▸ **HOW TO COMPLETE THIS TASK**
Count up the lines in the following listing that hold the word "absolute", then give only that count.
(SOURCE DATA)
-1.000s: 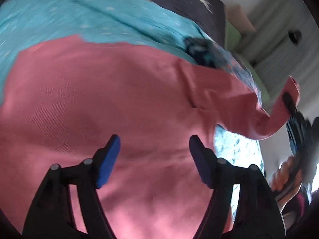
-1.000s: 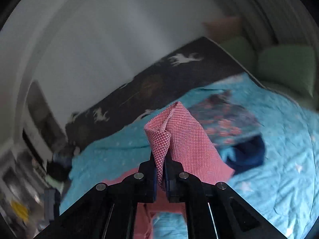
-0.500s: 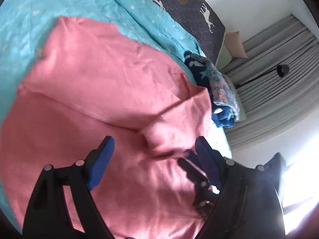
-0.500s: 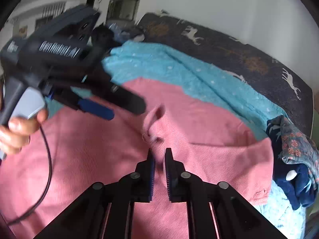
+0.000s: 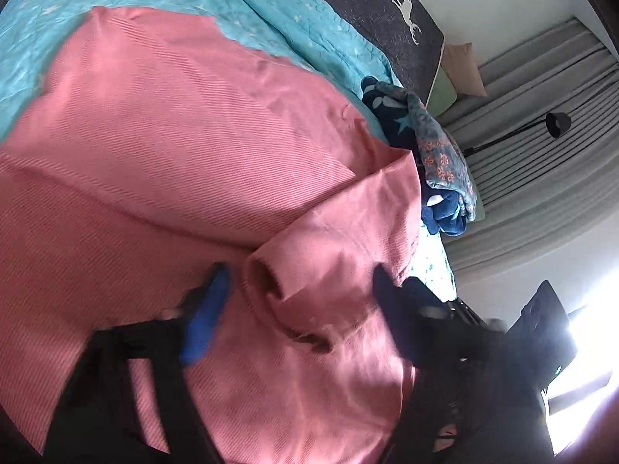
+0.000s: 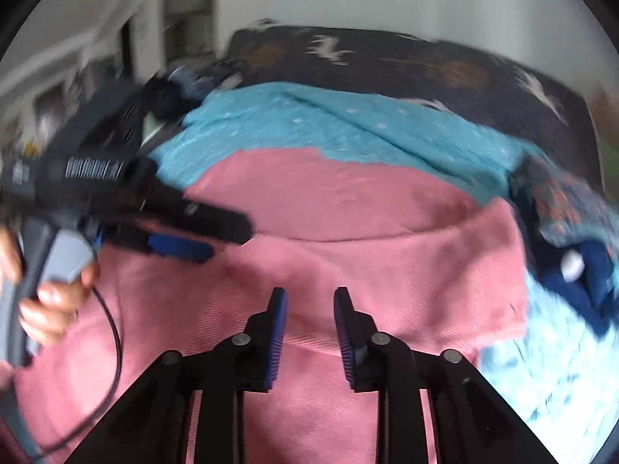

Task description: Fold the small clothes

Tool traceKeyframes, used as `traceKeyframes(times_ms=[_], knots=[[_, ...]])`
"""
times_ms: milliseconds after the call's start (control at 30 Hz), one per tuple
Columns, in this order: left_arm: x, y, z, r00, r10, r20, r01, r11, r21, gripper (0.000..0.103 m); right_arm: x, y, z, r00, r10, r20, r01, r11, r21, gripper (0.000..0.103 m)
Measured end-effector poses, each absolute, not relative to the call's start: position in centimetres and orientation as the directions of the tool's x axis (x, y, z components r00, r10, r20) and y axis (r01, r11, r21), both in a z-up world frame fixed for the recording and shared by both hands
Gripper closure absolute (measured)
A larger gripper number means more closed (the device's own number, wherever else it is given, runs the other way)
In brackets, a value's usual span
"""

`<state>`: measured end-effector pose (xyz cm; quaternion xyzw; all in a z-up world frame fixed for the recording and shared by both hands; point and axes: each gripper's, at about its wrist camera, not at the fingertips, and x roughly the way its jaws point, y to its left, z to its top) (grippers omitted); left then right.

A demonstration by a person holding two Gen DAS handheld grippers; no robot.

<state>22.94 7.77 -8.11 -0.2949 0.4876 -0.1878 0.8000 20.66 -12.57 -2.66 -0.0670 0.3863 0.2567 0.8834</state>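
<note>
A pink long-sleeved top (image 5: 162,147) lies spread on the teal blanket (image 5: 271,11). One sleeve is folded across its body, and the open cuff (image 5: 271,282) rests on the fabric. My left gripper (image 5: 298,301) hovers over that cuff with its jaws closing; the cuff lies between them, but the pads are not pressing on it. In the right wrist view, the pink top (image 6: 348,232) fills the middle. My right gripper (image 6: 309,309) is just above it, jaws opening, with nothing between them. The left gripper (image 6: 216,237) reaches in from the left, held by a hand (image 6: 50,301).
A heap of dark blue and floral clothes (image 5: 437,162) lies beside the top's right edge, also seen as a heap (image 6: 572,239) in the right wrist view. A dark deer-print cover (image 5: 379,0) borders the blanket's far side. Curtains and a black lamp (image 5: 557,123) stand beyond.
My right gripper carried the sleeve down from the air onto the top, then let it go and opened. The left gripper's jaws narrowed around the cuff.
</note>
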Motion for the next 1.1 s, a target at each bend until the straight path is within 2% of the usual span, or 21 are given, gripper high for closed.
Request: traceKeyframes(times_ms=[33,67,233,333,433,567,733,867,1100], knots=[[23.2,7.4,-8.0,0.444,-0.584,-0.680,0.017,0.764,-0.645,0.093,20.9,-13.7,-2.5,0.568,0.408,-0.715,-0.476,0.871,0.119,0.073],[23.3,7.1,-7.8,0.434,-0.574,-0.694,0.023,0.777,-0.629,0.098,21.0,-14.5,-2.3,0.570,0.408,-0.713,-0.455,0.879,0.139,0.070],[22.4,5.9,-3.6,0.509,-0.530,-0.679,0.111,0.822,-0.558,0.098,20.7,-18.4,-1.7,0.618,0.333,-0.712,-0.344,0.929,0.136,0.057],[22.6,6.2,-0.8,0.546,-0.507,-0.667,0.139,0.840,-0.524,0.098,21.0,-20.8,-1.9,0.631,0.323,-0.705,-0.265,0.944,0.196,0.049],[23.9,7.6,2.4,0.603,-0.416,-0.681,0.132,0.894,-0.429,0.098,21.6,-22.8,-1.9,0.622,0.338,-0.707,-0.196,0.940,0.278,0.047],[25.6,10.2,5.1,0.647,-0.322,-0.692,0.093,0.933,-0.347,0.098,22.3,-22.6,-1.7,0.614,0.311,-0.725,-0.213,0.950,0.228,0.040],[26.5,13.1,5.8,0.667,-0.246,-0.703,0.037,0.954,-0.298,0.098,23.1,-20.5,-1.7,0.606,0.283,-0.743,-0.264,0.953,0.148,0.040],[26.6,14.3,4.9,0.647,-0.274,-0.711,0.032,0.942,-0.333,0.098,24.5,-18.8,-2.6,0.587,0.238,-0.774,-0.268,0.959,0.091,0.040],[27.1,15.1,4.0,0.638,-0.229,-0.736,0.008,0.957,-0.291,0.098,28.0,-16.8,-4.5,0.541,0.171,-0.823,-0.248,0.968,0.038,0.040]])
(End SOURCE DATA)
▸ **ANSWER BOX**
2